I think I will some day to a class, but I have so many courses, that one will have to wait a little while


----------



## candygalore (Apr 29, 2009)

that is very pretty i like baking but im terrible at it, teach me pleaseeee. great work i like it.


----------



## Adrienne (Apr 29, 2009)

That's really impressive!


----------



## magneticheart (Apr 29, 2009)

Wow great job!


----------



## Karren (Apr 29, 2009)

That is a great looking cake!!!


----------



## Lucy (Apr 29, 2009)

wow! looks yummy


----------



## magosienne (Apr 29, 2009)

Yum !


----------



## Roxie (Apr 29, 2009)

Hey thanks everyone! I am searching like mad around all my families computers trying to find cakes I have decorated in the past 1-2 years but I am having so much trouble. I know I had photos on one on this really old computer of ours but it had a mental breakdown and lost it's memory! I remembered one of my account usernames on photobucket but there was nothing on there so I have to remember the other one because I had two for some unknown reason....

If anyone else has any decorated cakes they've done, feel free to show off here on this thread if you want!

I'll be hopefully back soon with some more photos and if I can't find them, well I'll have my brothers cake up soon anyway because it's his birthday tomorrow and I have to make his cake today.


----------



## reesesilverstar (Apr 30, 2009)

Wow... that's some talent and you've never taken a class?

Kudos to you girl


----------



## Roxie (Apr 30, 2009)

So this one is my brother's 13th birthday (it is so weird!! My baby brother turning 13?) cake and it is a basketball on a hoop. It was a bit complicated to make because I have a cold and my head foggy. I messed up the baking a bit for the ball because I made a double mixture and put it into a single cake pan - stupid - it fell over the sides of the pan!

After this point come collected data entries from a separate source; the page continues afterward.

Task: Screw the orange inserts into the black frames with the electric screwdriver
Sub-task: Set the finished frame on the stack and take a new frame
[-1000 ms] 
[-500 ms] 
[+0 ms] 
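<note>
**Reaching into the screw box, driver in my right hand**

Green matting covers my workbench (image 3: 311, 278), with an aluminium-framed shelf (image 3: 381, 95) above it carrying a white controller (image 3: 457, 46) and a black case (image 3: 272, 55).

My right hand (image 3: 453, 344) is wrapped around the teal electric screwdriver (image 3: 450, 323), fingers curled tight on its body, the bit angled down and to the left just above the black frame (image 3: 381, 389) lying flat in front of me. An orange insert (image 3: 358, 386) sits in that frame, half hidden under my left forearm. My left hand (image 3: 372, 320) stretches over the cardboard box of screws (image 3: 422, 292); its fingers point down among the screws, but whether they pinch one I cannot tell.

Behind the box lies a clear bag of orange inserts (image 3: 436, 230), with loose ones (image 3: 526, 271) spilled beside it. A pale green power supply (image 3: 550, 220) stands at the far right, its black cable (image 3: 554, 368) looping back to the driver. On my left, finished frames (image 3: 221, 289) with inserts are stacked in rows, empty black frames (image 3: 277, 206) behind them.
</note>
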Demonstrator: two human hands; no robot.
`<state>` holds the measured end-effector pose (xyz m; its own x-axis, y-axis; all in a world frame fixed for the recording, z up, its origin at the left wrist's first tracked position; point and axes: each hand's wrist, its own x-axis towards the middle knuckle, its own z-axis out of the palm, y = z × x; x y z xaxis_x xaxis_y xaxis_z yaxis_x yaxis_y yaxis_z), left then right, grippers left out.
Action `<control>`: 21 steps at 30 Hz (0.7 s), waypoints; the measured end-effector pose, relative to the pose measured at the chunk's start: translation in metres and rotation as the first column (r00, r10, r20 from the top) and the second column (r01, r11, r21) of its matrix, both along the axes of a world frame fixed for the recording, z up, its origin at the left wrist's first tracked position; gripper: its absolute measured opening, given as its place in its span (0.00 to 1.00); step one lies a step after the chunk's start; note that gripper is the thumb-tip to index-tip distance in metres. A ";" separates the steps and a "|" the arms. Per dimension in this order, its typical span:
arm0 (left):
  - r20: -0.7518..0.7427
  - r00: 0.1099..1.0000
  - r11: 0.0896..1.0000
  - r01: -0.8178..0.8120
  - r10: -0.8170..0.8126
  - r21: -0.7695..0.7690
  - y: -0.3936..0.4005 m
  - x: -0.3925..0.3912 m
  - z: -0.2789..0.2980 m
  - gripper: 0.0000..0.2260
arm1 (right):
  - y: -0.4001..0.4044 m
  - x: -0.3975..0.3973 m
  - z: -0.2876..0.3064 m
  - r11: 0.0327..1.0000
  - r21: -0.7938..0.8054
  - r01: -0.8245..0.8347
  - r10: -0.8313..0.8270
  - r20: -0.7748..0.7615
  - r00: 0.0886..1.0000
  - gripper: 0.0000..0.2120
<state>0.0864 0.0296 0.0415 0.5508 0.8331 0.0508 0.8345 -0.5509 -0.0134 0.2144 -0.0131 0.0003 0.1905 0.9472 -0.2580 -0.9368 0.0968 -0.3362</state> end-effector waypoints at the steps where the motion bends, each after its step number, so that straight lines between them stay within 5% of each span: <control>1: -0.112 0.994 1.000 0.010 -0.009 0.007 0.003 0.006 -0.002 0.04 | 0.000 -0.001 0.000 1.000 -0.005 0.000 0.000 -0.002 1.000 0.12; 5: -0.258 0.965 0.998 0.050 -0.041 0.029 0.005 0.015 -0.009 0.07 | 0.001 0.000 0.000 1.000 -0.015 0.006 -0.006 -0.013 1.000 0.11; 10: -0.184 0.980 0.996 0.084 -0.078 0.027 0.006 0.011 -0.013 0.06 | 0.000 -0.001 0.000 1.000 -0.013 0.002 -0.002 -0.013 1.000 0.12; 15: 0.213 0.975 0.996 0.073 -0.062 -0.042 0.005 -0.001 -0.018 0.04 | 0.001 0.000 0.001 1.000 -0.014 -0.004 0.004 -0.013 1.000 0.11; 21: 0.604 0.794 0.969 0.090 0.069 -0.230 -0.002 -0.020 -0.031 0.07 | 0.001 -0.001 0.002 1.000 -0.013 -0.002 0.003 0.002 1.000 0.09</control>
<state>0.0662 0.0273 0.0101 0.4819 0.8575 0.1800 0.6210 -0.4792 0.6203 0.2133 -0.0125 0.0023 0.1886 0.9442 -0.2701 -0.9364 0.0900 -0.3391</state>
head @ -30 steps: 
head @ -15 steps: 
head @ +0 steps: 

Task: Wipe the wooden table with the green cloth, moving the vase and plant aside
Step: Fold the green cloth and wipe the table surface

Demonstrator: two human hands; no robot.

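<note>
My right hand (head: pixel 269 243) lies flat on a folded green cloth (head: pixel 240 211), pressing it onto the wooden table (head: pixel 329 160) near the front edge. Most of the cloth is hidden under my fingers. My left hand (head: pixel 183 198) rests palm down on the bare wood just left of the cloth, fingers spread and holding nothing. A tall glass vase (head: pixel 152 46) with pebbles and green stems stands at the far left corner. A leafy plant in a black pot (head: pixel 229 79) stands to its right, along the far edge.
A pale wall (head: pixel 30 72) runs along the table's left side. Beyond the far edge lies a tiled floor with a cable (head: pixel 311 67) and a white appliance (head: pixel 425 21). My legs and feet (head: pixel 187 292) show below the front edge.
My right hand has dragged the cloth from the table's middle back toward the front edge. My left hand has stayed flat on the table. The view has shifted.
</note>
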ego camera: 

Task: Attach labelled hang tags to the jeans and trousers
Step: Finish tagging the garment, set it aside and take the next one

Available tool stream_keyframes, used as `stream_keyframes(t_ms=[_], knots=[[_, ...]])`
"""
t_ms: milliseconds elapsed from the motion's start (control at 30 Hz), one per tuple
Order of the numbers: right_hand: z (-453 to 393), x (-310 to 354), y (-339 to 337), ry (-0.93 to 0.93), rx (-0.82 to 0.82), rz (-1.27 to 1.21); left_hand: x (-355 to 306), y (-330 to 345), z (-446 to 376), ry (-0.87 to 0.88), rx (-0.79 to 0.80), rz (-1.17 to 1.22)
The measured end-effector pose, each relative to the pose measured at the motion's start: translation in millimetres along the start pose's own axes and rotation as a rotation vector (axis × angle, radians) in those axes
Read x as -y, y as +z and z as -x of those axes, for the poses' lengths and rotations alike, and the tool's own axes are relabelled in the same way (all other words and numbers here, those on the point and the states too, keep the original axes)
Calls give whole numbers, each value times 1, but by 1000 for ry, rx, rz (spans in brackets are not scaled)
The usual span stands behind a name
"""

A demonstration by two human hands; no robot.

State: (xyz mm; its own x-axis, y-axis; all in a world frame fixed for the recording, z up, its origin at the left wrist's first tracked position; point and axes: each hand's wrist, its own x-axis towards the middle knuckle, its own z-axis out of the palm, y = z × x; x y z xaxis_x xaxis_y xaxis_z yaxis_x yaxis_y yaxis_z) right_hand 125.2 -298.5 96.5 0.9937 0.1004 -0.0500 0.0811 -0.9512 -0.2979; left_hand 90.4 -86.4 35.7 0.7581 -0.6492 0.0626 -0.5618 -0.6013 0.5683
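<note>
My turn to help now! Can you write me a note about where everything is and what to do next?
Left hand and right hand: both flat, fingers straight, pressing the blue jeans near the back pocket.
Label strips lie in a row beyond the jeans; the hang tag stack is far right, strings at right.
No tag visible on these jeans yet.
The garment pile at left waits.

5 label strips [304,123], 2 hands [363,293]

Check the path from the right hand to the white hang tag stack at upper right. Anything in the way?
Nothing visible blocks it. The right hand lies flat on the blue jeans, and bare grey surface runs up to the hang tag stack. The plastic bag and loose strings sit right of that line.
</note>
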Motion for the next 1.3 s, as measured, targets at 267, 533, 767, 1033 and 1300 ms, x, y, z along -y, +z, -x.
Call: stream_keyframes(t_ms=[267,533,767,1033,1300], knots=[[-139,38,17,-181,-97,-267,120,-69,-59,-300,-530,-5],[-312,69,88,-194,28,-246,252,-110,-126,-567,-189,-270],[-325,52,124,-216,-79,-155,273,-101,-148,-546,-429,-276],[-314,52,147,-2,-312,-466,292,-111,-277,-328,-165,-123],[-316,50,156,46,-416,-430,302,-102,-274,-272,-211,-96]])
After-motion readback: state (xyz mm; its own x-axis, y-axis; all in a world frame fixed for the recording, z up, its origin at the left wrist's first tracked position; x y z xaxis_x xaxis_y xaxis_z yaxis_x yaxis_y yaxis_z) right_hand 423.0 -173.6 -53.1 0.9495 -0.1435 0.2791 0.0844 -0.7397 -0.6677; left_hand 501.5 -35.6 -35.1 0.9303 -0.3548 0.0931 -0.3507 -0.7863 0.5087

So I cut off the top and sandwiched the best part between two singles and then carved it into the shape of a ball. Last time I made a ball I couldn't do it and had to have mum do it for me, so I have deffinitely gotten better! I made orange buttercream icing and cut liquorice for the lines.

For the base of the cake, or the hoop, I sandwiched together (with jam) two double mixture cakes and cut a slight angle on the bottom cake to give a skinner, more hoop lilke look. I then made white buttercream and covered the base. I then rolled out royal icing but made a total mess of it! How do you put royal icing on round cakes? I tried to put a strip around the side and then dump some on the top, but it didn't work and because the icing was too thin, I could stretch it to cover the showing butter cream. I grabbed the rolling pin and tried to even it up which worked, but it still looked messy. I'm going to have to search on youtube for tutorials.





Giving up on that, I used left over orange buttercream fot the rim of the hoop but that got a bit messy too. The best and fun part of the hoop was the using the liquorice for ropes. I put the dried basketball on top and added 13 candles.

I had planned to write happy birthday, but it was 1:30 in the morning, I had a cold, and I wanted to go to bed. And there was no room to write it anyway.





It is made of banana cake, which is his favourite and took me almost 11 hours to do. It wouldn't have taken so long if I had my head turn on.


----------



## Ozee (Apr 30, 2009)

your so sweet to put in all the effort





gorgeous cakes look very yummy (and complicated!) and i should know.. im a professional at eating cakes LOL!!!


----------



## Roxie (Apr 30, 2009)

lol my brother is proffesional at eating cakes too! They were fighting over the bits that cut off when shaping the ball.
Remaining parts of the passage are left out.